Like training the body at the gym, it takes time to create muscle memory, time to lock in processes in an organisation and time to add capability and value on top. Trying to do too much in one go will lead to adoption issues – the biggest issue in CRM software today. 

Complexities of process & tools

Adoption is absolutely affected by complexities in processes. 

Too many data fields, too many steps and poorly worded fields all make for a challenging user experience which affects adoption.

Quite often screens are designed and configured without direct involvement from key groups of users, then missing the point of adding value to the people that use it.

Something that is often overlooked is business process re-engineering, instead of simplifying a sales or customer service process, the process is implemented as is, which may have worked well in a legacy solution, however may not work well in a modern CRM system such as Salesforce.
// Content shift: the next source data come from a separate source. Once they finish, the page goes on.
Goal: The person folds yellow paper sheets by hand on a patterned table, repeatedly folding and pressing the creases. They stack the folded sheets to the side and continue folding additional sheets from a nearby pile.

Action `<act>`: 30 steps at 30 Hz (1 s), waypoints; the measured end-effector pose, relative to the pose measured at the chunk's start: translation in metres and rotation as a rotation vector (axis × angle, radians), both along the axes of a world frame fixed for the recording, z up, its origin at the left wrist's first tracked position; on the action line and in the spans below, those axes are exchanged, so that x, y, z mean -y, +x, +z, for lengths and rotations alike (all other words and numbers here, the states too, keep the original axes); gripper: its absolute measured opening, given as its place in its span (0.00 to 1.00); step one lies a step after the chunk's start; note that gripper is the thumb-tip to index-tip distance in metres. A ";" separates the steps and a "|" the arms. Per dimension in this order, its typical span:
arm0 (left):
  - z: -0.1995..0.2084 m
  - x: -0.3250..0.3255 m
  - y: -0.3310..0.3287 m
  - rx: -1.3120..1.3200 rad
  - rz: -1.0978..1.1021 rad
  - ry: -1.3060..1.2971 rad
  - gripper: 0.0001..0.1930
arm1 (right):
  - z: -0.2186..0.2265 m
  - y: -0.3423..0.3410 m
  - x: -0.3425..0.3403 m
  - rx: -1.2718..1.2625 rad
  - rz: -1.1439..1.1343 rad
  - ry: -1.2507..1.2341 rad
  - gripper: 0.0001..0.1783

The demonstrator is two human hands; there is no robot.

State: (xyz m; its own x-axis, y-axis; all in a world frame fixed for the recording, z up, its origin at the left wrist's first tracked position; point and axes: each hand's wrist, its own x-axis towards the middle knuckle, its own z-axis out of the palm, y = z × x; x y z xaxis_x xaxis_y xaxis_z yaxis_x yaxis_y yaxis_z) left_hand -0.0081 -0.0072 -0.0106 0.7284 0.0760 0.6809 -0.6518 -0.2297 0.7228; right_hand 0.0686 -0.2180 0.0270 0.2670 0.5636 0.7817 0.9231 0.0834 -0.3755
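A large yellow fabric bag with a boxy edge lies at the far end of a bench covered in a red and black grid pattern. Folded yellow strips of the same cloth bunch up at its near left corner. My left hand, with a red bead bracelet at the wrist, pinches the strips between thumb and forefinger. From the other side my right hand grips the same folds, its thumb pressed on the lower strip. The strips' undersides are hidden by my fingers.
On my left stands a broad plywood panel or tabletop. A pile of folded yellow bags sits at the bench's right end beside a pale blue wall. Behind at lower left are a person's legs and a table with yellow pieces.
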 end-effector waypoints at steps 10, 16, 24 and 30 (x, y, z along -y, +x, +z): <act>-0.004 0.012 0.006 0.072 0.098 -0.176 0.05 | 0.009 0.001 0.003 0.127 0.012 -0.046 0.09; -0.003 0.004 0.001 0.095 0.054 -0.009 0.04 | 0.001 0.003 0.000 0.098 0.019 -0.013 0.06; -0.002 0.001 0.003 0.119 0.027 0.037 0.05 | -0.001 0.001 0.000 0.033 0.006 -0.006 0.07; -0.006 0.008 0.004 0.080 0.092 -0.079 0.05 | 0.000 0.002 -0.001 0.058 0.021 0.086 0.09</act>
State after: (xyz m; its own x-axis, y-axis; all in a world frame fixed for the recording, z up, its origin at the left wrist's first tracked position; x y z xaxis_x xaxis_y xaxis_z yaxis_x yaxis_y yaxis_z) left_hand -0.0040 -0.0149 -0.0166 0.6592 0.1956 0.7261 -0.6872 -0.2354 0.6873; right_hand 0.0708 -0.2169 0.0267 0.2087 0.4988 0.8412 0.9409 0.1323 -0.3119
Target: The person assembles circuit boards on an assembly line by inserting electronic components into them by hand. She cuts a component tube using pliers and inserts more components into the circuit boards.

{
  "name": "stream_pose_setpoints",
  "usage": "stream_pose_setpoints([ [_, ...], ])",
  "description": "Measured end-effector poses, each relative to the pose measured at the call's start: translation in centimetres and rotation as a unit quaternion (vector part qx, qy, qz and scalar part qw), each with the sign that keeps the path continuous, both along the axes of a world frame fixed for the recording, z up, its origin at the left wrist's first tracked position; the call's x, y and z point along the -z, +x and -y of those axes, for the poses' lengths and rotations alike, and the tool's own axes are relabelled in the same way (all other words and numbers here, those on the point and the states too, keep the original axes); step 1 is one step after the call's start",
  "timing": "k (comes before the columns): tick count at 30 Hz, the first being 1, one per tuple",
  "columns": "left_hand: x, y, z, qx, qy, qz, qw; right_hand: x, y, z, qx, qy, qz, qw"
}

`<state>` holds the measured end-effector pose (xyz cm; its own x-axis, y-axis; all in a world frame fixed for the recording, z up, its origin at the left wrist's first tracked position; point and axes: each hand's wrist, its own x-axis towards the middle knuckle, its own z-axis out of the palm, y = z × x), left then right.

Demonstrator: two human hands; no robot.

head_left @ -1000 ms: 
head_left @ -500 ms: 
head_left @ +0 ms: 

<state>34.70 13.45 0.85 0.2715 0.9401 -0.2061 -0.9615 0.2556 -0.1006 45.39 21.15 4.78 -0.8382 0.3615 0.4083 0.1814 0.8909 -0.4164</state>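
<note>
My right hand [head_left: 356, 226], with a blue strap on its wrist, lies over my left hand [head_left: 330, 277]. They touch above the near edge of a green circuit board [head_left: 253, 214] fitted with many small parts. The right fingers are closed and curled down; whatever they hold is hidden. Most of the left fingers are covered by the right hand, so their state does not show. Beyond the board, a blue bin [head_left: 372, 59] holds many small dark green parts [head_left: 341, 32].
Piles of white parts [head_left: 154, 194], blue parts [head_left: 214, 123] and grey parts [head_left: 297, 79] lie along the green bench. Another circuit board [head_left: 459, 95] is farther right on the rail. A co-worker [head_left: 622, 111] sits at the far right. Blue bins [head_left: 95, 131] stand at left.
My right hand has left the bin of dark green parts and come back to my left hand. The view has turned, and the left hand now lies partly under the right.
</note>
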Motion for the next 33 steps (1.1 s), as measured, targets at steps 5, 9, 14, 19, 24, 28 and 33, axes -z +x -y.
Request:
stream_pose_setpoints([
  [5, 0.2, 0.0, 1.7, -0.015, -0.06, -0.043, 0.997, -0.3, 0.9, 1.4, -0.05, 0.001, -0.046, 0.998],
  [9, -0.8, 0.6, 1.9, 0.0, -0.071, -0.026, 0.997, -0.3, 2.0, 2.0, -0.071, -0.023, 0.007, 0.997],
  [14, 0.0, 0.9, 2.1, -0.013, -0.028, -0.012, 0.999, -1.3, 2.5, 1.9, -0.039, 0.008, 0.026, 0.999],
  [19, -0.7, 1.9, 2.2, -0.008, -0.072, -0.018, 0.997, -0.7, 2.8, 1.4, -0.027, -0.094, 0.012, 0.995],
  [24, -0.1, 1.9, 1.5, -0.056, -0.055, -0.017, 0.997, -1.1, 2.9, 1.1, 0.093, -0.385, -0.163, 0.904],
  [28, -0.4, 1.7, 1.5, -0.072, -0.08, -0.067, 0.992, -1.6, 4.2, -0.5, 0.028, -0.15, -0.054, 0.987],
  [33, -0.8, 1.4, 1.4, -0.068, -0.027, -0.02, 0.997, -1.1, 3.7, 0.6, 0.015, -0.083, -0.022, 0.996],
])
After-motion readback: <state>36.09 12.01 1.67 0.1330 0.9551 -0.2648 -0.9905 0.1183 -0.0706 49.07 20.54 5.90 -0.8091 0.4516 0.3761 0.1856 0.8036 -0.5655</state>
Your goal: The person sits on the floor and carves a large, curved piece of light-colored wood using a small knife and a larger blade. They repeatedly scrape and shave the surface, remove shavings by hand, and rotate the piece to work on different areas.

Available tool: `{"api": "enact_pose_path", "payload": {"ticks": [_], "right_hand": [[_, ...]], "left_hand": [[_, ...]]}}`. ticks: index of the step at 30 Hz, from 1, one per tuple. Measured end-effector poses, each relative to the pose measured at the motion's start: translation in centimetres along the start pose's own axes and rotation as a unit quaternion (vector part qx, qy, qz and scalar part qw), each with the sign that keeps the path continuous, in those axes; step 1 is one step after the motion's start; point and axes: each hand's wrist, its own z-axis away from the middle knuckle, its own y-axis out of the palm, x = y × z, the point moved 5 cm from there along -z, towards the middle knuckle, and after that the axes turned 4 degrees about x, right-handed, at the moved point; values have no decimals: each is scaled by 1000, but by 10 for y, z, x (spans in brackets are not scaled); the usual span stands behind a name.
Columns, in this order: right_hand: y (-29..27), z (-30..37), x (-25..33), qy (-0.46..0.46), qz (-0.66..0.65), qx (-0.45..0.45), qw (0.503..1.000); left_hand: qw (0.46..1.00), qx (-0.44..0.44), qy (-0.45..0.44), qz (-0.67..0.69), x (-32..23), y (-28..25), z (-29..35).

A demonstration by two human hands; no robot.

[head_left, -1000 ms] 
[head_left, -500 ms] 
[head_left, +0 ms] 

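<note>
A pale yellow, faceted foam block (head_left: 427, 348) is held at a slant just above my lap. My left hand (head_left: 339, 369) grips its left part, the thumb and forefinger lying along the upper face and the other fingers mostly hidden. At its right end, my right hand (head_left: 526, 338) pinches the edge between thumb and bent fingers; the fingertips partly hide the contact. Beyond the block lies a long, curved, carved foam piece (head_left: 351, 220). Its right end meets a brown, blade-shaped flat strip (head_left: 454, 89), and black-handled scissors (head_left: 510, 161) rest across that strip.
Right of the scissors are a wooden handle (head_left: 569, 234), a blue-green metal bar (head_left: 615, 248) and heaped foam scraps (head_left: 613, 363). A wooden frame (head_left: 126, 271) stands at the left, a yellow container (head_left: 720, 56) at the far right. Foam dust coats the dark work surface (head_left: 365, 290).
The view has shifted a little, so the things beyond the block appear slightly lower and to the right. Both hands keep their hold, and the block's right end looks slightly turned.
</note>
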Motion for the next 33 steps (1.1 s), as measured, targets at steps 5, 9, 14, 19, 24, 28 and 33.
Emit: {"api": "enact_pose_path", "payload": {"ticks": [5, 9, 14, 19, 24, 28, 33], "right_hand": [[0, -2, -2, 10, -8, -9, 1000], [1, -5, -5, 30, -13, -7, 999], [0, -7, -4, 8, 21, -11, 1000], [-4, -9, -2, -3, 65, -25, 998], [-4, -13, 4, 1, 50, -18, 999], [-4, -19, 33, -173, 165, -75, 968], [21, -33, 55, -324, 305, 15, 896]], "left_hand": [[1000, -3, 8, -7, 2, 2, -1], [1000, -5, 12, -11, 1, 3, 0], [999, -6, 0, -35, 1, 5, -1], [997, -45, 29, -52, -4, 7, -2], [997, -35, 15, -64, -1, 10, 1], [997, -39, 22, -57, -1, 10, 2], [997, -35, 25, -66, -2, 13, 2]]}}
Organisations should make sure they are simplifying the process, which will ultimately benefit end customers.

The switch to SaaS

In the past enterprise software was purchased on a perpetual basis, organisations would derive value over a period of time then they would depreciate the software. That was fine for the first few years, but if adoption dropped off and people were not using the solution in future years, it wasn’t necessarily material if the solution paid off.

Executives and boards have been slow in adjusting to thinking about subscription based software, which means costs keep rolling in future years. Once adoption drops off, value drops off and subsequently questioned.

This has led to the rise of roles in vendor organisations such as Customer Success Managers, who are responsible for ensuring you are getting value. Enterprise software organisations look at metrics such as how often your users log into the system as key KPI’s to analyse if you are getting value, or if you are likely to cancel your subscription in the future.

The problem is by the time the customer success managers get involved, the damage is done, and your teams may already be feeling negative about the software.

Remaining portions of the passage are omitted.